Dans la famille Wildenstein, je voudrais… Guy, dont le procès s’est ouvert lundi à Paris. Cet héritier d’une riche famille de marchands d’art, est accusé d’avoir caché au fisc français des sommes colossales. Lundi, l'audience a été suspendue, dans l'attente d'une décision mercredi sur la question prioritaire de constitutionnalité posée par les avocats de Guy Wildenstein et de son neveu Alec Junior. Guy Wildenstein comparaît aux côtés de son neveu et de sa belle-sœur Liouba, en guerre ouverte avec le reste de la famille. Retour sur les protagonistes de ce « Dallas-sur-Seine ».

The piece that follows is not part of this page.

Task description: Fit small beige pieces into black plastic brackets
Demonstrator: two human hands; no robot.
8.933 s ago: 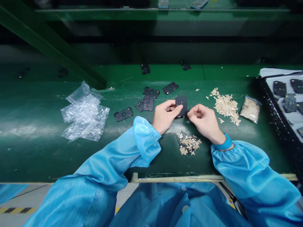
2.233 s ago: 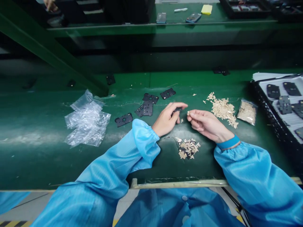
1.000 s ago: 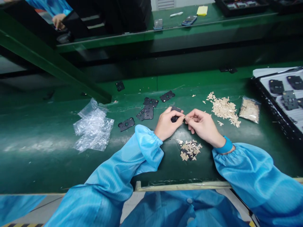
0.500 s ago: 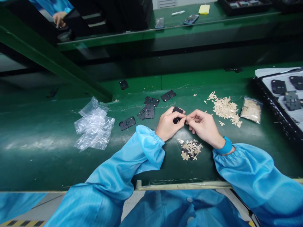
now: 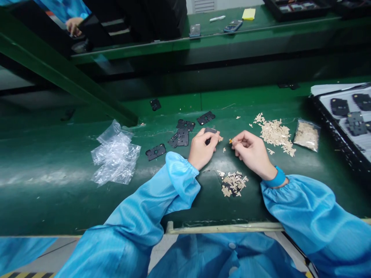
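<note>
My left hand [image 5: 203, 147] is closed around a black plastic plate [image 5: 211, 130], partly hidden by the fingers. A small beige piece [image 5: 220, 138] shows at that hand's fingertips. To its right, my right hand [image 5: 249, 151] pinches a tiny orange piece [image 5: 230, 141] between thumb and forefinger. The two hands are a short gap apart, and a loose beige bit [image 5: 224, 150] lies on the bench between them. Below them is a small pile of beige and dark bits [image 5: 233, 183]. A larger heap of beige pieces [image 5: 275, 132] spreads beyond my right hand.
Several black plates [image 5: 182, 138] lie left of my hands, beside a pile of clear plastic bags [image 5: 116, 154]. A filled zip bag [image 5: 307, 135] and a black tray [image 5: 333, 127] stand at right. A co-worker's hand [image 5: 74, 26] shows at upper left.
My hands have moved apart, the left one slightly leftward with the black plate. An orange piece now shows in my right fingertips, and a beige bit is visible on the bench between the hands.
</note>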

Guy Wildenstein, l’héritier

Guy, 70 ans, est un marchand d’arts vivant aux Etats-Unis. Il est accusé de fraude fiscale et blanchiment aggravé. Il aurait, selon les enquêteurs, soustrait à l’impôt la plus grande part de la fortune familiale, faite de tableaux et de biens immobiliers de prestige, après le décès de son père Daniel en 2001 et après la disparition en 2008 de son frère aîné Alec.

Le fisc français a adressé fin 2014 un redressement de plus de 550 millions d’euros aux héritiers Wildenstein, dont la fortune totale est estimée à plusieurs milliards.

 

Sylvia Wildenstein, la veuve

A la mort de son mari Daniel, Sylvia Roth-Wildenstein se serait laissé convaincre par Guy et Alec de renoncer à l’héritage contre une rente annuelle. Les deux frères lui auraient fait croire que leur père est mort ruiné. Ils déclarent en 2002 un héritage de 40,9 millions d’euros (actif net). Trois ans plus tard, la veuve de Daniel se retourne contre ses beaux-fils. La justice rouvre le dossier en réintégrant Sylvia Roth à la succession

Elle leur reproche de lui avoir dissimulé une immense partie du patrimoine familial, logé dans des « trusts », des sociétés-écran dans les paradis fiscaux. En juillet 2009, le parquet de Paris ouvre une enquête après une plainte pour « abus de confiance » de Sylvia Roth, qui meurt l’année suivante. C’est elle, qui est à l’origine de l’expression « Dallas-sur Seine », pour illustrer les querelles judiciaires du clan.

Liouba Wildenstein, la rebelle

Avec le décès d’Alec en 2008, ses deux enfants - Diane et Alec Junior - ainsi que sa veuve Liouba Stoupakova, épousée en secondes noces, entrent dans la succession. En 2011, cette dernière entre à son tour en guerre ouverte contre le clan. Liouba Wildenstein dépose une plainte contre X avec constitution de partie civile pour abus de confiance.

S’estimant exclue de la succession, elle fournit une nouvelle série de pièces décisives à la justice. A l’ouverture du procès de Guy Wildenstein devant le tribunal correctionnel de Paris ce lundi, elle comparaît pour complicité de blanchiment aggravé et son neveu Alec Junior pour fraude fiscale.

Jocelyn Wildenstein, « Catwoman »

Pour ses excès de bistouri, elle est peut-être la plus célèbre du clan Wildenstein. Jocelyn Périsset est la première épouse d’Alec et mère de ses deux enfants, Alec Junior et Diane. L’excentrique « fiancée de Wildenstein » est la première à lever un coin de voile sur le patrimoine de la taiseuse famille, lors d’un divorce houleux et médiatique, en 1998.